В заключение характеристики приведу, что говорил о бабушке простой человек, муж той, столь часто до сих пор упоминавшейся, дьяконицы Марьи Николаевны. Этот былой "поскакун" и танцор, доживший ко дням моего отрочества до глубокого престарения, сказал мне однажды о княгине так:

- Она это... была всем дворянам-то... и всей прочей околичности... все равно что столп огненный, в пустыне путеводящий, и медный змей, от напастей спасающий.

Я как сейчас помню случай, когда дряхлый дьякон изрек мне это своеобразное определение: это был один из тех тяжелых и ужасных случаев, с которыми в позднейшую эпоху не только ознакомилось, но почти не расставалось наше семейство. По болезни я одна оставалась дома: была зима и вечер; я скучала, и хлопотавшая около меня Ольга Федотовна позвала для моего рассеяния Марью Николаевну и ее мужа. Сама Ольга Федотовна была очень расстроена событием, которое совершилось в нашем семействе и грозило лечь черным пятном на наше доброе имя, поэтому она хоть и жалела меня, но не хотела со мною много разговаривать, вероятно потому, что и меня, как молоденькую девочку, считали ответственною за все грехи молодого поколения. Марья Николаевна тоже молчала, но старый дьякон Досифей Андреич был милостивее и снисходительнее.

Он сидел предо мною за самоваром в своей обширной, как облако, рясе из темно-желтой нанки и, размахивая из-под широких пол огромнейшим смазным сапогом, все говорил мне о семинарии, где учился, об архиереях и о страшных раскольниках, и потом, смахнув на воспоминания о бабушке, вдруг неожиданно сделал ей приведенное определение, которое до того удивило меня своею оригинальностью, что я не удержалась и воскликнула:

- Как, Досифей Андреич, отчего же бабушка огненный столп!
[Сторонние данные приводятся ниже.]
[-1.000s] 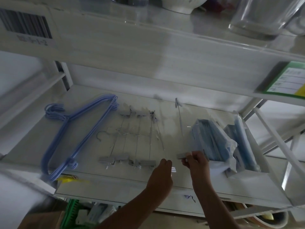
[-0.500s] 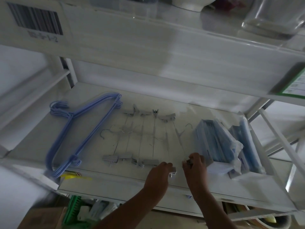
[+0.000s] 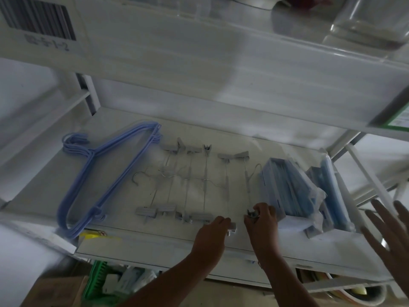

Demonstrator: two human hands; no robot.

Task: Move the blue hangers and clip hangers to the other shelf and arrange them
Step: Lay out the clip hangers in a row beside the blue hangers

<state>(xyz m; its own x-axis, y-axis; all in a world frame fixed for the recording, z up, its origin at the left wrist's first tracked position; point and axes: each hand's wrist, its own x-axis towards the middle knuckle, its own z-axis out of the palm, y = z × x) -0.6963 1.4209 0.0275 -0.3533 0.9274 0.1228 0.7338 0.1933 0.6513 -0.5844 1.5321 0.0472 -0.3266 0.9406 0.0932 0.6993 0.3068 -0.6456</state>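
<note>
A white shelf [image 3: 124, 220] was seen from above, with another shelf board close over it. On its left part a stack of blue hangers [image 3: 104, 180] was laid flat, the hooks turned to the left rear. Just beside them, in the middle of the shelf, the clip hangers [image 3: 188, 182] were set out side by side, their thin wire bars running from back to front and a grey clip at each end. The wire hooks were crossed over each other in the middle, so the exact number could not be counted.

The left hand [image 3: 212, 231] was placed at the front edge of the shelf, and its grip was closed on the near clip [image 3: 232, 227] of one clip hanger. The right hand [image 3: 262, 218] was held just beside it, its grip pinched on the near clip [image 3: 252, 213] of the last hanger [image 3: 247, 180] in the row. The far clips of these two hangers were lying next to each other at the back.

To the right of the row, touching the last hanger's hook, blue packets in plastic wrap [image 3: 292, 191] were stacked. At the right edge of the view, blurred fingers of another hand [image 3: 389, 233] were spread open.
</note>
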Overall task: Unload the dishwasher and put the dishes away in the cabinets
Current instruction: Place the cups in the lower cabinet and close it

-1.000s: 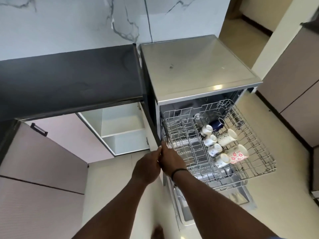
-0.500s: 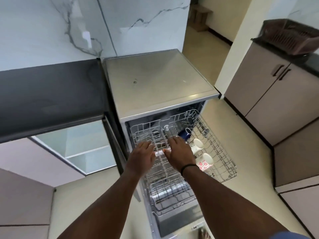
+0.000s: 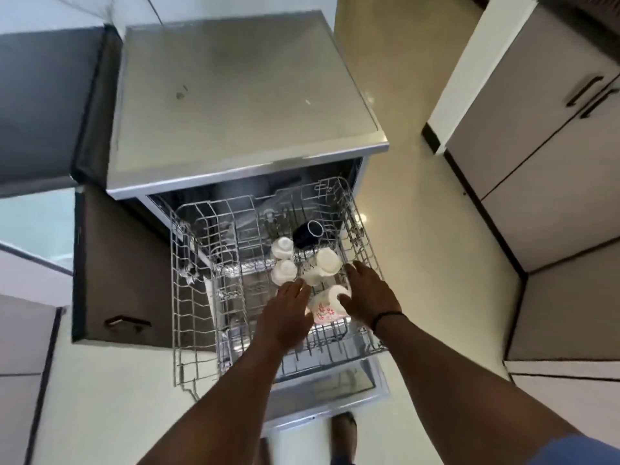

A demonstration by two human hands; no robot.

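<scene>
The dishwasher (image 3: 241,105) stands with its upper wire rack (image 3: 191,297) pulled out. On the rack's right side are a white mug with red flowers (image 3: 326,308), a plain white mug (image 3: 326,263), two small white cups (image 3: 283,246) (image 3: 285,271) and a dark blue mug (image 3: 308,231). My left hand (image 3: 288,313) reaches in with straight fingers just left of the flowered mug, its tips near the small cup. My right hand (image 3: 369,297) lies on the mug's right side, thumb against it, fingers stretched toward the plain white mug. Neither hand grips anything.
A dark cabinet door (image 3: 117,280) with a handle hangs open left of the rack. The dark counter (image 3: 40,105) is at the left. The dishwasher door (image 3: 328,391) is lowered below the rack. Tall closed cabinets (image 3: 536,162) line the right. My foot (image 3: 343,431) stands by the door.
Both hands have moved from the rack's front left corner across to its right side, down around the flowered mug. The view has swung down over the rack.
</scene>
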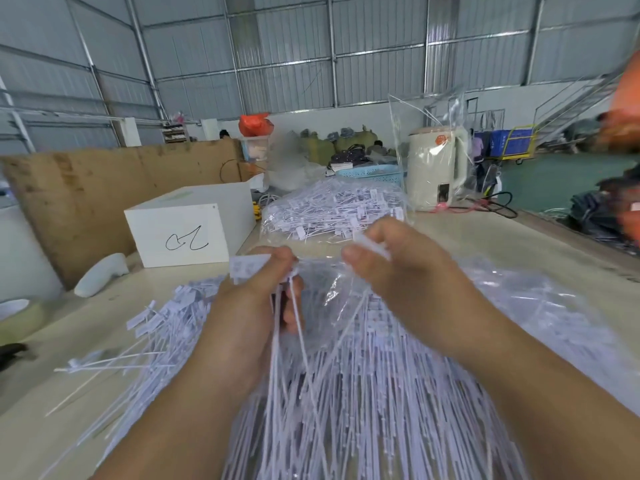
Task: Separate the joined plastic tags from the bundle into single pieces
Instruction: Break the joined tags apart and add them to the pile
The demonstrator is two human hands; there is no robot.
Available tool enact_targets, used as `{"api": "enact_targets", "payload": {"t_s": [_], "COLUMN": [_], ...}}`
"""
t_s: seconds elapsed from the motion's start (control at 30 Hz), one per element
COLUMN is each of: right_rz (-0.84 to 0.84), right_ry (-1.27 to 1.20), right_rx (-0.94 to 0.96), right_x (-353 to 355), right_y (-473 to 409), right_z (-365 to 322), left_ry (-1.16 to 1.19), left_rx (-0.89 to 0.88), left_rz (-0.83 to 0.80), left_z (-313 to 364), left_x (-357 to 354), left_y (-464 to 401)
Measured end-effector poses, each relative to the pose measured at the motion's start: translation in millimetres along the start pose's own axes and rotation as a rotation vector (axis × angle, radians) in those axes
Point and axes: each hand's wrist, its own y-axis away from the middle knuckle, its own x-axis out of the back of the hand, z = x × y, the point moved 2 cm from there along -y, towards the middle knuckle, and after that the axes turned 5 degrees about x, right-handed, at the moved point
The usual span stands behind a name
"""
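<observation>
Left hand, frame centre: fingers curled round white flat tag heads, thin tails hanging toward 6 o'clock. Right hand, at 3 o'clock of left, apart: thumb and fingers pinching single white tag. Beneath both hands: large heap of white plastic tags on crinkled clear plastic sheet. At 12 o'clock: clear bag of tags. At 10 o'clock: white cardboard box with black scrawl. At 1 o'clock: cream electric kettle. Beige tabletop underneath.
</observation>
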Motion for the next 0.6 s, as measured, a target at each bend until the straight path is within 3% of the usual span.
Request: {"api": "enact_targets", "payload": {"t_s": [0.1,0.3,0.47,0.6], "right_rz": [-0.219,-0.218,-0.269,-0.281], "right_ry": [0.215,0.365,0.351,0.436], "right_rx": [0.071,0.139,0.160,0.164], "right_x": [-20.7,-23.6,-31.4,-27.9], "right_y": [6.0,7.2,7.9,9.6], "right_z": [2.2,5.0,7.2,0.6], "left_ry": [-0.022,-0.087,-0.110,-0.043], "left_rx": [-0.009,-0.049,-0.092,-0.116], "left_rz": [-0.127,-0.220,-0.336,-0.222], "left_z": [-4.2,-5.0,-8.8,-8.6], "left_x": [-11.6,-9.8,-10.5,-5.0], "left_y": [6.9,6.2,4.2,-1.7]}}
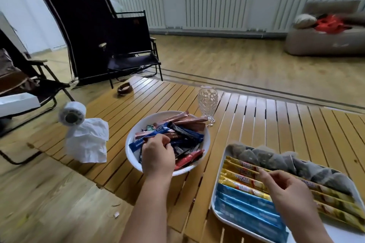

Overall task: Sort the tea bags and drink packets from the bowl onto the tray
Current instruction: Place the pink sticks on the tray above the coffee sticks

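Tray (pixel 215 199) of yellow and blue packets, right hand (pixel 286 189) pinching one, left hand (pixel 158 156) curled among bowl's (pixel 206 144) sticks

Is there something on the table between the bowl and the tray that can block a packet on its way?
Nothing visible does. Bare table slats lie between the bowl and the tray. The glass stands behind the bowl, off that path.
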`<action>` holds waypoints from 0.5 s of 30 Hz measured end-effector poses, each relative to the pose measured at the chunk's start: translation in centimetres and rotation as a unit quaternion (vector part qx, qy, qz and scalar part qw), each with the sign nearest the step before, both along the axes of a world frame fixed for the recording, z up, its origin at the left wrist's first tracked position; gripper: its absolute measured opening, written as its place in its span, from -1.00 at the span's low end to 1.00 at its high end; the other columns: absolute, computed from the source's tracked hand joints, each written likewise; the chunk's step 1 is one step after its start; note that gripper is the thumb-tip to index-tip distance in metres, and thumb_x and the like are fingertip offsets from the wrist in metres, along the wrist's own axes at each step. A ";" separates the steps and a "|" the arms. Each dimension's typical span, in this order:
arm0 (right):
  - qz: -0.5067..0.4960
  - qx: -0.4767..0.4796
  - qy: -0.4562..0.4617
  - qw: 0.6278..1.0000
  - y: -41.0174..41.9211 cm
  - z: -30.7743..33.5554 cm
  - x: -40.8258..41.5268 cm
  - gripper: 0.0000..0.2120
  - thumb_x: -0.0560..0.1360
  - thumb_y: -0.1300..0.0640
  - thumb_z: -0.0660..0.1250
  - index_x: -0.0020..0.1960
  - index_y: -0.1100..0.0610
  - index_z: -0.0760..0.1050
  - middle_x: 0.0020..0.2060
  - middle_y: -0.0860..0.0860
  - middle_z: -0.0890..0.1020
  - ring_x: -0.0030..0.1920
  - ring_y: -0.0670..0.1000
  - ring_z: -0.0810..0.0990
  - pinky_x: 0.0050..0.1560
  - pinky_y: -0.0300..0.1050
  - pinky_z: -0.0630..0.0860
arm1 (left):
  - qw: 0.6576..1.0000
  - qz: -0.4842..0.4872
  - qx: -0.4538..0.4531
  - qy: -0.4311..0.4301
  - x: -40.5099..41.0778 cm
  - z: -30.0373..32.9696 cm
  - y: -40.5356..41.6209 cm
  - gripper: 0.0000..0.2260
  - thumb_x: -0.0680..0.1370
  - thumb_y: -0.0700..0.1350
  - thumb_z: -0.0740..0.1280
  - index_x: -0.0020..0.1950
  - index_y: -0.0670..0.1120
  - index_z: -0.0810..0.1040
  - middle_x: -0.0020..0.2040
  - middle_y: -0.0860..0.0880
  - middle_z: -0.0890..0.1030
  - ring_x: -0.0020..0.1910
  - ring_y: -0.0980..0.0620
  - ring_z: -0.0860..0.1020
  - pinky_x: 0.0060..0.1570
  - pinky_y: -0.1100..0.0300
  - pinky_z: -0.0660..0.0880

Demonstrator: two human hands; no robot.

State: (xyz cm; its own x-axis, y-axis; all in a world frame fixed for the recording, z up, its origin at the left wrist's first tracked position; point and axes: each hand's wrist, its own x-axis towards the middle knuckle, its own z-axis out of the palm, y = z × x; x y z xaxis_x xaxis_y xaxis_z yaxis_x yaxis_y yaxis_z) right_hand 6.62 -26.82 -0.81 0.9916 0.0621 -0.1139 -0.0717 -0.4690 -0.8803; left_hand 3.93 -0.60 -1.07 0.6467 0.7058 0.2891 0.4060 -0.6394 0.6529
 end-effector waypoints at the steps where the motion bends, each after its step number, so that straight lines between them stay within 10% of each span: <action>1: 0.006 0.017 -0.004 1.000 0.6 0.1 0.1 -0.82 0.50 -0.01 0.35 -0.18 0.07 0.57 -0.27 0.02 0.64 -0.18 0.02 0.58 -0.32 -0.14 0.47 | 1.000 0.007 0.005 0.000 0.0 -0.5 0.2 -0.87 0.57 -0.17 0.32 0.09 -0.07 0.60 0.05 -0.07 0.64 0.07 -0.06 0.55 0.07 0.00 0.57; 9: 0.009 0.065 -0.046 0.997 3.7 0.0 1.1 -0.81 0.50 0.05 0.37 -0.24 0.12 0.58 -0.34 0.06 0.63 -0.24 0.05 0.59 -0.29 -0.17 0.43 | 0.996 -0.063 0.067 -0.022 5.4 -0.5 0.6 -0.83 0.54 -0.18 0.34 0.12 -0.05 0.54 0.04 -0.01 0.58 0.07 0.01 0.53 0.06 0.13 0.56; 15: 0.003 0.078 -0.058 0.995 4.0 -0.7 1.8 -0.81 0.46 0.08 0.41 -0.29 0.12 0.57 -0.41 0.04 0.63 -0.27 0.06 0.61 -0.27 -0.16 0.47 | 0.907 -0.128 0.090 0.390 14.2 2.7 6.2 -0.54 0.45 -0.09 0.38 0.33 -0.08 0.39 0.19 -0.10 0.49 0.19 -0.08 0.43 0.16 0.03 0.43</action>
State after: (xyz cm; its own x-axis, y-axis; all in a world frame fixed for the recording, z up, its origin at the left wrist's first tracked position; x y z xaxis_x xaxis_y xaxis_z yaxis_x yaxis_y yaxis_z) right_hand 8.44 -22.80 -1.53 0.9971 0.0751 0.0119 0.0359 -0.3264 -0.9445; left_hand 18.11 5.56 1.67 0.8400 0.4906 -0.2316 0.5231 -0.8457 0.1056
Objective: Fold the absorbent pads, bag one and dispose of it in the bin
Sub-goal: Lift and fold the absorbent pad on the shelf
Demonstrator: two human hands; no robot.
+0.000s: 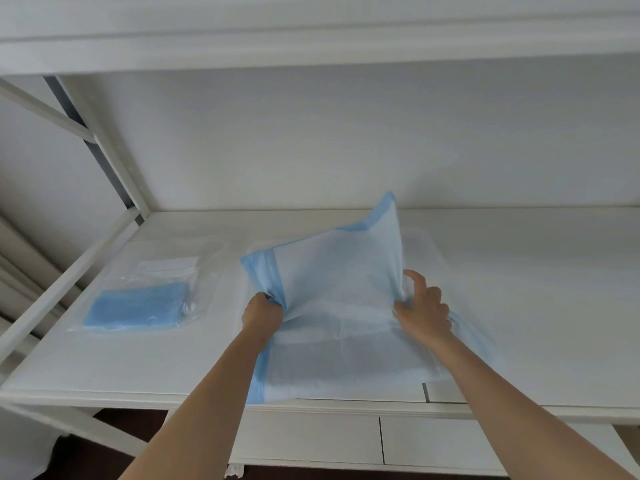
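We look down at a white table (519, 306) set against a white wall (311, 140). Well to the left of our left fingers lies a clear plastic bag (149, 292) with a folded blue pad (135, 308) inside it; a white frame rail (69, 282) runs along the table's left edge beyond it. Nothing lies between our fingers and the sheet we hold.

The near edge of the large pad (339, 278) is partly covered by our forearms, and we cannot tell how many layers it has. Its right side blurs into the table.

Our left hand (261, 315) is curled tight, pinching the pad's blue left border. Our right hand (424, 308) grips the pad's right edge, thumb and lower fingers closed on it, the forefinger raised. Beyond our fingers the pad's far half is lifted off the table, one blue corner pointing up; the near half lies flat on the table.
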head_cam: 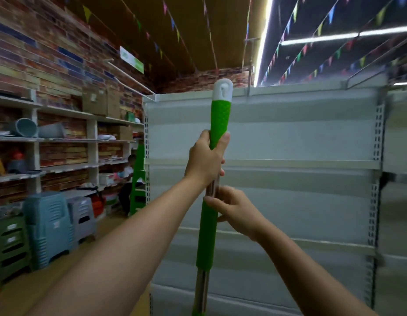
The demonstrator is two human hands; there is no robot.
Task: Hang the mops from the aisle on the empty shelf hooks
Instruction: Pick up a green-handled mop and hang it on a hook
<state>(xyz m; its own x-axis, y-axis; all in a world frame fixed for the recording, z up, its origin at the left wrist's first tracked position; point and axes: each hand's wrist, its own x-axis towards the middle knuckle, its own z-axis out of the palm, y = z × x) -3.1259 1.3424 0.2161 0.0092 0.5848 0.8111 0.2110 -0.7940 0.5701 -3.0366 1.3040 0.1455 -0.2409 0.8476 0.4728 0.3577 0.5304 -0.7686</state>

Как это можно?

Тут Ольга Федотовна и вскипела, и зачастила:

- А так, матушка, так... так это и было возможно, потому что куда она как столп светила, туда и все шли, и что хотела, то и делала. Не в городе, не на губернаторском подворье тогда искали ума-то, а у нас в Протозанове: не посоветовавшись с бабинькою, ничего не делали; выборы приходили, все к ней прежде съезжались да советовались, и кого она решит выбрать, того и выбирали, а другого, хоть он какой будь, не токмо что спереду, а и с боков и сзаду расшит и выстрочен, - не надо. Где тебя строчили, там ты и гуляй, а нам не надо. И так все через своих людей в ее воле и состояло.

- Все "приидите поклонимся" пели, - поддержал дьякон, а горячая старушка опять подхватила:

- А все почему? Все потому, что она была кость от костей и плоть от плоти своей и черные и белые сотни все за собой волокла, а не особилась, как вы, шишь-мышь, пыжики, иностранцы.

И Ольга Федотовна, войдя с сими словами в азарт, вдруг позабыла даже, что я больна, а, подлетев ко мне, начала меня теребить за руку да приговаривать:

- Дутики вы, дутики, больше ничего как самые пустые дутики! Невесть вы за кем ухаживаете, невесть за что на своих людей губы дуете, а вот вам за то городничий поедет да губы-то вам и отдавит, и таки непременно отдавит. И будете вы, ох, скоро вы, голубчики, будете сами за задним столом с музыкантами сидеть, да, кому совсем не стоит, кланяться, дескать: "здравствуй, боярин, навеки!" Срам!

Разъяснения всех этих негодований и пророчеств впереди; их место далеко в хронике событий, которые я должна записать на память измельчавшим и едва ли самих себя не позабывшим потомкам древнего и доброго рода нашего. Сделав несколько несвоевременный скачок вперед, я снова возвращаюсь "во время оно", к событию, которым завершился период тихого вдовьего житья княгини с маленькими детьми в селе Протозанове и одновременно с тем открылась новая фаза течения моего светила среди окружавших его туч и туманов.